#### WHAT THIS TASK INVOLVES
Give the data below again, word for word.

++++ PROVIDED MATERIAL ++++

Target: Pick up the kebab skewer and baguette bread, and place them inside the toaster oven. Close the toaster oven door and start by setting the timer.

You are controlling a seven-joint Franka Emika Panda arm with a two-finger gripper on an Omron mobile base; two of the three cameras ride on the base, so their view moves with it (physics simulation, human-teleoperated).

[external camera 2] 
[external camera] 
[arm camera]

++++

#### TASK RESULT
Target: Pick up the kebab skewer and baguette bread, and place them inside the toaster oven. Close the toaster oven door and start by setting the timer.

You are controlling a seven-joint Franka Emika Panda arm with a two-finger gripper on an Omron mobile base; two of the three cameras ride on the base, so their view moves with it (physics simulation, human-teleoperated).

[external camera 2] 
[external camera] 
[arm camera]

Besides this answer, the exercise requires nothing else.